The State asserts, however, that the Mobile proceeding was an "adversary judicial proceeding" as contemplated by our decisions, Freedman, supra, 380 U.S., at 58, 85 S.Ct. at 738, 13 L.Ed.2d at 654; Heller, supra, 413 U.S., at 489, 93 S.Ct. at 2793, 37 L.Ed.2d at 752, and that relevant First Amendment values have thereby been adequately safeguarded. We cannot agree. The Chapter 64A proceeding was indeed "judicial" in the sense that it was presided over by a judge rather than an administrative official. But the State's claim regarding the adversary nature of the In rem proceeding is somewhat wide of the mark.

It is not altogether clear from this record precisely what transpired at the hearing in which New Directions was declared obscene. It does appear that there were, in addition to the several magazines named as "respondents" in the proceeding,4 an individual and a corporate respondent: "Chris Zarocastas, individually and d/b/a Nelson's News Stand; (and) Nelson's News Stand, Inc., a Corporation, d/b/a Nelson's News Stand." The State contends that the existence5 of these named parties provides sufficient adverseness in the proceedings to permit its use of the adjudication thus obtained to bind nonparties such as petitioner.
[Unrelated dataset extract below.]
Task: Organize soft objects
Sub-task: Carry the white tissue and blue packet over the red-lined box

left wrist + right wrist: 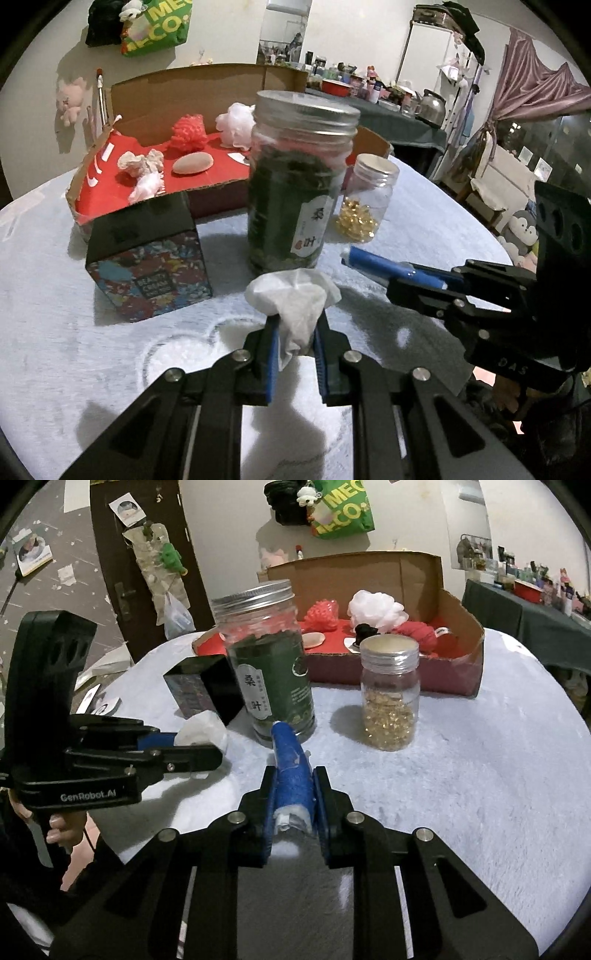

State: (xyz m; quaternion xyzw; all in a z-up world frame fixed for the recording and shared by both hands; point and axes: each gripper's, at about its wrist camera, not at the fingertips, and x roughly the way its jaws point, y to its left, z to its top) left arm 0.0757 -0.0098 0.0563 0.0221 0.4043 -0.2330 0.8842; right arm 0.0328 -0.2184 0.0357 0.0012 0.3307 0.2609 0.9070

Our difficulty with this argument is its assumption that the named parties' interests are sufficiently identical to those of petitioner that they will adequately protect his First Amendment rights. There is no indication that they are in privity with him, as that term is used in determining the binding effects of judgments. See Litchfield v. Goodnow's Adm'r, 123 U.S. 549, 551, 8 S.Ct. 210, 211, 31 L.Ed. 199, 201 (1887). And we recognized in Freedman that individual exhibi- tors as well as distributors may be unwilling, for various reasons, to oppose a state claim of obscenity regarding certain material. 380 U.S., at 59, 85 S.Ct. at 739, 13 L.Ed.2d at 655. Such parties may, of course, make their own determination whether and how vigorously to assert their own First Amendment rights. The Constitution obviously cannot force anyone to exercise the freedom of expression which it guarantees. Those who are accorded an opportunity to be heard in a judicial proceeding established for determining the extent of their rights are properly bound by its outcome, either...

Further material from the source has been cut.